Your friend lost weight over weeks, months, perhaps even years but you weren’t paying attention. You didn’t notice any changes in behavior and your friend wasn’t dominating every conversation with talk of her diet or how thin she was getting.
Then comes the day when you, for whatever reason, take a good look at your friend and see that she’s a lot smaller. Wow! You take a better look and see she looks, well, much thinner.
Whenever the realization dawns on you, there are things to say and things that are better not to say.
I remember the first time my cousin’s wife saw me after I’d reduced my body size by roughly 30%. The first words out of her mouth brought a smile to my face.
Her: Hi Jackie. WOW! You look great!
Me: Thanks! (a little uncomfortable with the attention and ready to change the subject)
Her: No! I mean you look reaaallllly good. You lost a lot of weight!”
Me: Yup (completely uncomfortable and wanting to escape)
Her: You’ve lost tons of weight! How much did you lose?
Me: (just went from uncomfortable to angry) Yes, I lost tons of weight – 2 tons, 4000 pounds to be exact.

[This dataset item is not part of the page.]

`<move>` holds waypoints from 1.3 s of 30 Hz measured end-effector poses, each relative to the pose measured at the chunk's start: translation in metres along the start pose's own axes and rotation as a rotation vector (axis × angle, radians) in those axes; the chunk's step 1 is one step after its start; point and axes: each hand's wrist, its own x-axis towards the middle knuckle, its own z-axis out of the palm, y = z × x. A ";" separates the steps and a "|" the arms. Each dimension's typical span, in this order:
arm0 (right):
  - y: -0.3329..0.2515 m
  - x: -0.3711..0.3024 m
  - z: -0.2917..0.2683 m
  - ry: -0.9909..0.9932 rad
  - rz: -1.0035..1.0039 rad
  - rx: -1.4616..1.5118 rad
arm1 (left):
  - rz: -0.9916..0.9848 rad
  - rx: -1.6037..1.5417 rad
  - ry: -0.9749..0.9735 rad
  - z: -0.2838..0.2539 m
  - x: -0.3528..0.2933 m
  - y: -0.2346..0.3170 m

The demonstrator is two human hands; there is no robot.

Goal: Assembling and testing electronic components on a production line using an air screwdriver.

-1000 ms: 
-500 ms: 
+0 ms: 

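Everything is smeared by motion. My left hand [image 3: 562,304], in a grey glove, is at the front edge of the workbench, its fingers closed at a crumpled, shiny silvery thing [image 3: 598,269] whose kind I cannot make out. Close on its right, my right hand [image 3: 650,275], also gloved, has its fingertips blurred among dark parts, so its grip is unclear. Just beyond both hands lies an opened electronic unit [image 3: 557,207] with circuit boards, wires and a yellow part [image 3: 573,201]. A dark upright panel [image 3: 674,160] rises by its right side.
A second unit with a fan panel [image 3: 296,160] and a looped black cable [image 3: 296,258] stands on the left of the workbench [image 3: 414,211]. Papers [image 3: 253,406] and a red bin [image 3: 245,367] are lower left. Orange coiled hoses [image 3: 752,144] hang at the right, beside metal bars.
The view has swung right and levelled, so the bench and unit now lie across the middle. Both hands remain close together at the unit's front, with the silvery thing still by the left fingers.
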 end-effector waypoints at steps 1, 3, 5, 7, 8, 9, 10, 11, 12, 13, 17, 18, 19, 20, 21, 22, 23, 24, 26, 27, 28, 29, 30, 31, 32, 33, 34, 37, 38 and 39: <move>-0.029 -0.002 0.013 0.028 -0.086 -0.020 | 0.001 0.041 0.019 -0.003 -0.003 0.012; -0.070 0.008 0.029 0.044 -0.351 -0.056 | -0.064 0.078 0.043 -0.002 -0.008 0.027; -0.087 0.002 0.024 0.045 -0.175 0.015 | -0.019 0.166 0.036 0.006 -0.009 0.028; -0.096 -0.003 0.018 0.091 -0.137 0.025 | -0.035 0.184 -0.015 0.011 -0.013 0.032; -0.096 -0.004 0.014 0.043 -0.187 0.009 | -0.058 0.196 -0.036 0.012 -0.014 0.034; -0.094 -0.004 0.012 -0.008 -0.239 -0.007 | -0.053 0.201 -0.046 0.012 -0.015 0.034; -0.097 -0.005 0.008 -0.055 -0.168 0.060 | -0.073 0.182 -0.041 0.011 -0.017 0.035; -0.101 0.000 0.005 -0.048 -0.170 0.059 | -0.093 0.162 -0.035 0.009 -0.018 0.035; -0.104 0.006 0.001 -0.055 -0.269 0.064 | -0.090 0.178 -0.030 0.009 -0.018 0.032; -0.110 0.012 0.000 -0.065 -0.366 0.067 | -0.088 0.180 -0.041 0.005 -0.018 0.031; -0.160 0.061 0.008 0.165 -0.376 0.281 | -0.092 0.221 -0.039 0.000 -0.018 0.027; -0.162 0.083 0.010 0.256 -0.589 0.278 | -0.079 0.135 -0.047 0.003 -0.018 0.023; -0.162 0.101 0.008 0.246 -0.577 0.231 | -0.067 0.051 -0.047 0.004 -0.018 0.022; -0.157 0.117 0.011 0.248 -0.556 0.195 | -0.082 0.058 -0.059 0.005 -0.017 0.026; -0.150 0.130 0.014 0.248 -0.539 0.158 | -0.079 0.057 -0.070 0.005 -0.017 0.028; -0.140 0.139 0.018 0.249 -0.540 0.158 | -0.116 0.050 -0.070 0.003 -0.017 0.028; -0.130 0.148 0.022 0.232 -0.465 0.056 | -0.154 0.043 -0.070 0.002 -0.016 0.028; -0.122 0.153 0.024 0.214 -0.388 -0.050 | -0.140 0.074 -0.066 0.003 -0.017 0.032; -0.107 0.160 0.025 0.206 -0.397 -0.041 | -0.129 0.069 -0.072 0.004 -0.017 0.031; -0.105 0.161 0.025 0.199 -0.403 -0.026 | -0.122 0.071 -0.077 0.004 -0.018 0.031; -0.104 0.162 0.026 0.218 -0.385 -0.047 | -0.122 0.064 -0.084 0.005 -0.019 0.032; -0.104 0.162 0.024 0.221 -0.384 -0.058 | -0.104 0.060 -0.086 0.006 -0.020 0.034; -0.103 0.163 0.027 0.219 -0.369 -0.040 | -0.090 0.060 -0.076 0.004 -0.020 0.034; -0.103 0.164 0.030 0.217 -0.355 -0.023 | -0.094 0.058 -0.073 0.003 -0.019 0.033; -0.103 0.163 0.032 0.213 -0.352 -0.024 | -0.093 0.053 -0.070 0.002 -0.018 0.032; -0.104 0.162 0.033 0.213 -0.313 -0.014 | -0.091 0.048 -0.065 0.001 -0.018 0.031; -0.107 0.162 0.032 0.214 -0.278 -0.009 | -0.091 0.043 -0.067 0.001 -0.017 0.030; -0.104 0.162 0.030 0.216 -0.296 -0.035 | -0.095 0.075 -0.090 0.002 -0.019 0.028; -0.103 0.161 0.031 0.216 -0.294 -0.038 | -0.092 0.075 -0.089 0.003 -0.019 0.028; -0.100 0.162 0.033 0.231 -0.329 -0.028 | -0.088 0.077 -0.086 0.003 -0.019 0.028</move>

Now can we please change the subject?
Her: How did you do it? (this question could have switched my anger about the “tons” remark to eager to share how I lost weight, but then she went on to ask…) You probably gave up the junk food, right?
Me: Let’s just change the subject.
I realize that not everybody will feel the way I feel about the comments and questions that come with a significant weight loss. I am one for caution. I’ll assume that anybody who’s lost weight may be uncomfortable talking about it so I like to get a feel for what I might say that would be appreciated or if I should just say nothing.
One thing I experienced personally and professionally (with the hundreds of people I’ve helped to lose weight over my 20+ years with Weight Watchers meetings) is how weight loss inspires dressing different[y and new hairdos.
That makes it easy to compliment the person who’s recently lost a lot of weight without addressing the weight loss specifically.
You can say something like:
- “Oh! That outfit looks great on you!”
- “Your haircut is really cute!”
- “You were born to be a blonde!”
That allows the person to respond with a simple, “Thank you,” or maybe, “Thank you. I lost weight!” or even, “Thank you! I lost 57 pounds!”
Saying, “I lost weight,” or “I lost X pounds,” are two reliable indicators that it’s okay to give your congratulations and even ask, “how did you do it?”
If you’re going to ask, “how did you do it?” please only do so if you are going to ask because you care, not because you want to judge.
Somebody who’s just lost weight doesn’t want you to say:
- “That’s so unhealthy.”
- “Oh, you cheated!” (in reference to weight loss surgery)
- “I know somebody who did it that way and gained it all back inside of a year.”
- “You look good, but I hope you’re not going to lose more. You will look sick!”
Before you say anything to somebody who’s lost or is losing weight think before you speak. Make sure what you say is going to come out of your mouth in a way that the person will hear it in the way you intended.
Make sure it’s positive and supportive. Avoid making judgmental, or moralistic comments.
If it’s too hard for you to know what to say, then just don’t say anything at all!